* **Activity**: Reproduce verbatim the lines of the material below, starting at the line with "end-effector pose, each" and ending at the line with "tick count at", both inclusive; skip the rest.

------------------------------

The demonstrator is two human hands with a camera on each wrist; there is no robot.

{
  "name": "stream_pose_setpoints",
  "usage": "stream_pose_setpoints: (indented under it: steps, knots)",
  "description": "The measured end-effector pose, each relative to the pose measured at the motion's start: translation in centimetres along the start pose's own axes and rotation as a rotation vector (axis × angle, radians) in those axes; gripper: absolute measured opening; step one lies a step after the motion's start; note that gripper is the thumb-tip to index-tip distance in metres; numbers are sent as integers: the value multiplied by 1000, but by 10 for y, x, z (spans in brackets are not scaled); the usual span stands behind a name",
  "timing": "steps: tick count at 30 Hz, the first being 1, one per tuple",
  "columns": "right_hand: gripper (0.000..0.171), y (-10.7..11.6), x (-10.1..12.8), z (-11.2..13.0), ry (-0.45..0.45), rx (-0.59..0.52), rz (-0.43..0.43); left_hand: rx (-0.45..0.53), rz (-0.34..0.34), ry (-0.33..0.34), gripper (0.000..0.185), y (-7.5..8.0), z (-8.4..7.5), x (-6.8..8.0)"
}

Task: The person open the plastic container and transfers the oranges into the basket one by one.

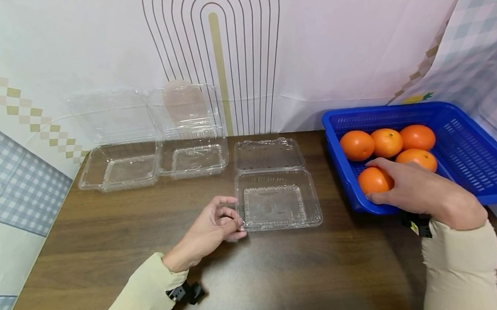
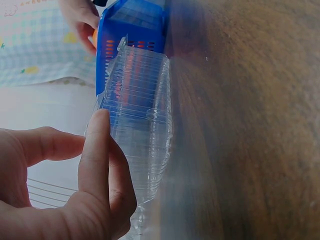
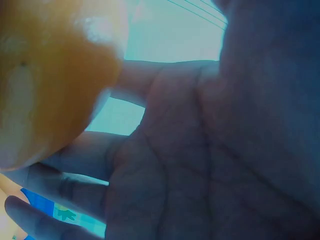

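Landmark: open clear clamshell box [image 1: 277,198] at the centre of the brown table [image 1: 310,270].
Right hand [image 1: 415,189]: fingers curled round 1 orange [image 1: 373,180], gripping it inside the blue basket [image 1: 464,138], right of the box.
Other fruit: 4 more oranges [image 1: 386,142] lie in the basket, behind the gripped one.
Left hand [image 1: 211,228]: pinches the box's near-left rim corner, thumb and fingertips together; the left wrist view shows the fingers [image 2: 97,155] on the ribbed wall.
Spare boxes: 2 more open clamshells [image 1: 155,159], left of and behind the box.
Technique (judgement): keep the rim pinched so the light box cannot skid; lift the orange clear over the basket wall; lower it into the tray, not the hinged lid [image 1: 268,153].
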State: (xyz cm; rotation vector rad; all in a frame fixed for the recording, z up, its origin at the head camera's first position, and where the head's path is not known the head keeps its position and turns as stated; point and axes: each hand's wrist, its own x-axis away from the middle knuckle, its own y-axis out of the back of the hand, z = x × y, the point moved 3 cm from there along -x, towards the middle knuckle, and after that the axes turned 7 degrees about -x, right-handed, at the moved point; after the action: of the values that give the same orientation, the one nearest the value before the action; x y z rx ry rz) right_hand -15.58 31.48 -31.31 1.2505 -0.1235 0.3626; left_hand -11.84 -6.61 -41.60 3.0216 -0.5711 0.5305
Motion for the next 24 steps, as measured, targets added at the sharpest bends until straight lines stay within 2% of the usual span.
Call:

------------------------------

* **Task output**:
  "description": "The measured end-effector pose, each relative to the pose measured at the motion's start: translation in centimetres along the start pose's own axes and rotation as a rotation vector (axis × angle, radians) in those axes; gripper: absolute measured opening; step one lies a step after the motion's start; note that gripper is the thumb-tip to index-tip distance in metres; numbers are sent as integers: the value multiplied by 1000, but by 10 for y, x, z (spans in brackets are not scaled); the usual span stands behind a name",
  "timing": "steps: tick count at 30 Hz, the first being 1, one per tuple",

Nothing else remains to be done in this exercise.